Exploitation of Critical Fortinet Vulnerabilities in Qilin Ransomware Campaigns

The Qilin ransomware operation has recently been identified as targeting two critical Fortinet vulnerabilities, enabling threat actors to bypass authentication on affected devices and execute malicious code remotely.

Emerging as a Ransomware-as-a-Service (RaaS) in August 2022 under the alias “Agenda,” Qilin, also known as Phantom Mantis, has now claimed responsibility for over 310 attacks documented on its dark web leak site. Its targets include notable organizations such as the automotive leader Yangfeng, publishing powerhouse Lee Enterprises, and Australia’s Court Services Victoria, alongside pathology service provider Synnovis. The attack on Synnovis severely disrupted several major NHS hospitals in London, leading to the cancellation of numerous medical appointments and procedures.
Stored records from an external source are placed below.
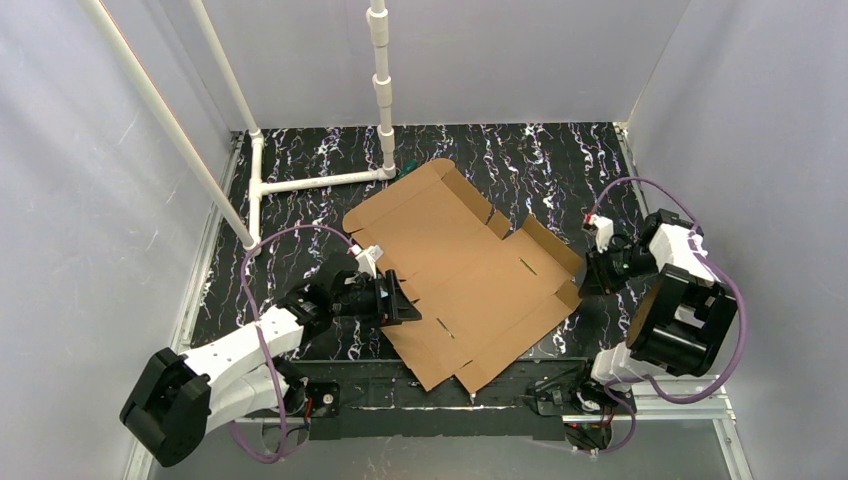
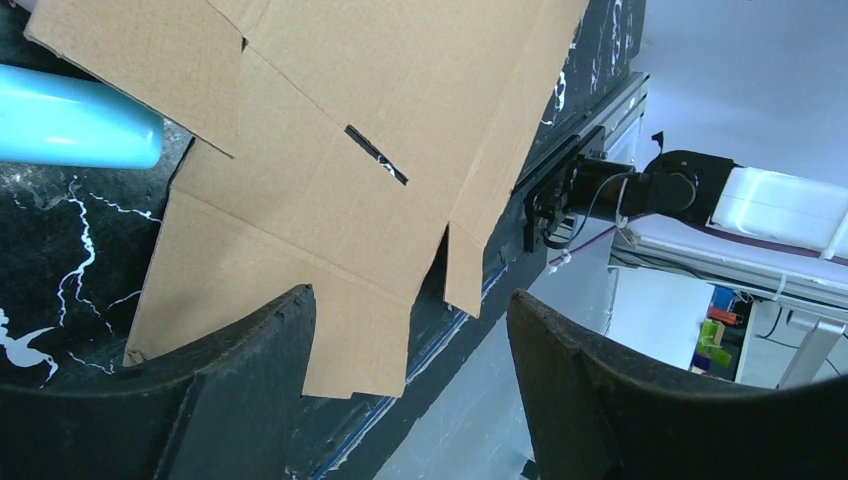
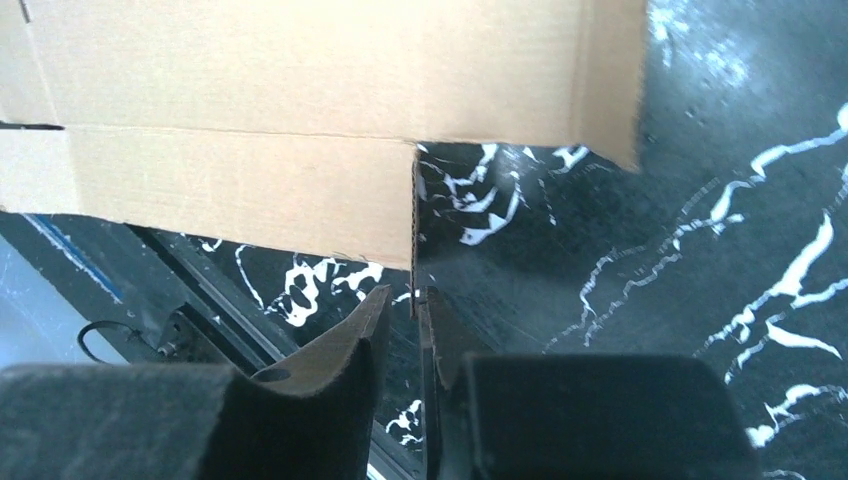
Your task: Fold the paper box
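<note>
We see the paper box (image 1: pixel 465 270) lying almost flat and unfolded, diagonal across the middle of the bench (image 1: pixel 560 150) in the top view. One end is near the lower centre edge, the other toward the white pipe frame (image 1: pixel 380 90) at upper centre. Short flaps along the right-hand edge stand up a little and the rest is flat, so we judge folding barely begun. Right fingers (image 3: pixel 330 370) are clenched nearly together with a thin flap edge running down between them in the right wrist view. We read that as pinching a side flap at the sheet's right edge, though actual contact is hard to confirm. Left fingers (image 2: pixel 230 400) are released and spread wide, low at the sheet's left edge, with a flap corner showing between them but nothing gripped. Step in hand, we think: raise the side walls along the creases. To do it well, rotate the pinched flap about its score line rather than pull, or the light sheet slides. The left side should pin or lift the opposite flap at the same time to keep the base panel down. Around: a cyan cylinder (image 2: pixel 70 125) at upper left of the left wrist view, beside or under the sheet's edge, we cannot tell which. Purple cables (image 1: pixel 715 290) loop by the right arm. The pipe frame sits close to the far end flap and could block its swing.
</note>
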You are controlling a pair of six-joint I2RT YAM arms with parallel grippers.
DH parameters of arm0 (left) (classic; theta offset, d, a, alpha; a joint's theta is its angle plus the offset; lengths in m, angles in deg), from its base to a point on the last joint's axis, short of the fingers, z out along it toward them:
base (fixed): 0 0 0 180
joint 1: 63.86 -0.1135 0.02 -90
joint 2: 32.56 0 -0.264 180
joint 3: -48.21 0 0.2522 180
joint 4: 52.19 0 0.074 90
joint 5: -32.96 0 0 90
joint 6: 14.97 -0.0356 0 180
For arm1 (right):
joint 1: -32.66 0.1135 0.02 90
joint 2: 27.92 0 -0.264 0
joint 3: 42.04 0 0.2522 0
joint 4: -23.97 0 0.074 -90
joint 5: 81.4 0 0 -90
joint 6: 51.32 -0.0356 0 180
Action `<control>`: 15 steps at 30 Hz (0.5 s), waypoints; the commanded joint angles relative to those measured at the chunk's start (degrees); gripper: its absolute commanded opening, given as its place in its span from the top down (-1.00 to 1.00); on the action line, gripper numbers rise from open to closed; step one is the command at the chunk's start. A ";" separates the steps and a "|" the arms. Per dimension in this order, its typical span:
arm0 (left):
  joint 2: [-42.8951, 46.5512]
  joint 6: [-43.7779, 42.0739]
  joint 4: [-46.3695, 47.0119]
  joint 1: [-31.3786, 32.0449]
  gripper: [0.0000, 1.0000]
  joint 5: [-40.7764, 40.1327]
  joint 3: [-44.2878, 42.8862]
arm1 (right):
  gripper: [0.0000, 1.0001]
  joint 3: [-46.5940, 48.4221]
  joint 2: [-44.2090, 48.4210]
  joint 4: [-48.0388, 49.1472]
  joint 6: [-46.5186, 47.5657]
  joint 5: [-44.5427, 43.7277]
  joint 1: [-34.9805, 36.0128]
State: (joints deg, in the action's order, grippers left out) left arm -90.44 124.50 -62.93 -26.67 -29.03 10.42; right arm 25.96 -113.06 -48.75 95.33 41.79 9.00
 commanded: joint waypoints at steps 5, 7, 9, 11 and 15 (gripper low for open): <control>-3.20 -1.18 0.22 -0.02 -0.36 -0.70 -1.97 | 0.31 -0.48 4.71 -4.28 2.58 0.63 9.12; -4.07 -1.42 0.31 -0.01 -0.36 -0.69 -2.51 | 0.29 -2.10 4.60 -3.74 2.39 -1.30 11.21; -4.71 -1.55 0.31 -0.01 -0.36 -0.61 -3.04 | 0.29 -3.07 4.03 -3.43 2.46 -2.94 12.75; -5.12 -1.63 0.27 -0.01 -0.35 -0.50 -3.42 | 0.25 -3.54 3.60 -4.10 3.16 -3.72 14.25; -5.59 -1.46 0.22 -0.03 -0.35 -0.58 -3.74 | 0.06 -4.88 4.17 -4.10 3.48 -6.05 17.35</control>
State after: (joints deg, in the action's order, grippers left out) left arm -95.84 123.91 -62.86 -26.67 -29.56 8.56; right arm 21.98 -109.50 -51.39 97.40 38.54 23.86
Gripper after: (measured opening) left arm 0.678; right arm 0.435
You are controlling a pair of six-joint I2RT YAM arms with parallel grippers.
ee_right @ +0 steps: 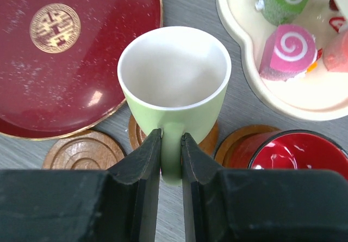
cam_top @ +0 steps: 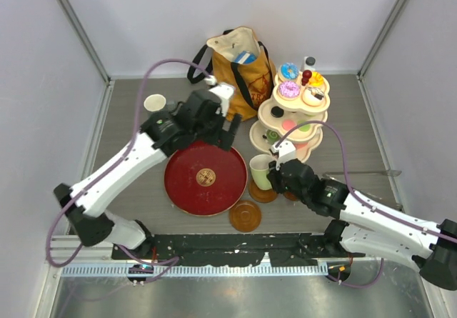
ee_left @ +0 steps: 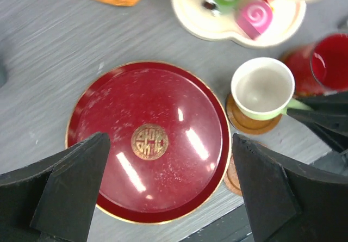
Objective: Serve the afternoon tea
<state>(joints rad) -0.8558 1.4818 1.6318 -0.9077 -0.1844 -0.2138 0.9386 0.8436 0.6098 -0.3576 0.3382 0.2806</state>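
This looks like a robot test lab, not a home: a grey counter (cam_top: 371,118) is boxed in by plain white walls (cam_top: 36,82) and metal posts (cam_top: 75,25), and a left arm (cam_top: 114,171) and right arm (cam_top: 385,221) with purple cables (cam_top: 170,61) are bolted by a metal rail (cam_top: 214,269).

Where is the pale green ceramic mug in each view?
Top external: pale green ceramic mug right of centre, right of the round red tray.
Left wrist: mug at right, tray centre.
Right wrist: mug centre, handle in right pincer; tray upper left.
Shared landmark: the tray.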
PRODAFT, a threat intelligence firm, has reported on the automated Qilin ransomware campaigns leveraging specific Fortinet vulnerabilities. The focus is presently on organizations in Spanish-speaking countries, although the campaign is projected to broaden to a more global scale.

“Phantom Mantis initiated a coordinated intrusion effort aimed at various organizations from May to June 2025. Our findings indicate that initial access points are achieved by exploiting several FortiGate vulnerabilities, including CVE-2024-21762, CVE-2024-55591, among others,” states PRODAFT in a detailed alert.

“The data illustrates a marked interest in Spanish-speaking nations, yet the group’s target selection appears more opportunistic rather than directionally constrained by geography or industry sectors.”

Among the vulnerabilities exploited in these campaigns is CVE-2024-55591, which had previously been exploited as a zero-day by other threat actors aiming to breach FortiGate firewalls dating back to November 2024. Operators of Mora_001 ransomware also utilized this vulnerability to deploy the SuperBlack strain, associated with the LockBit cybercrime syndicate.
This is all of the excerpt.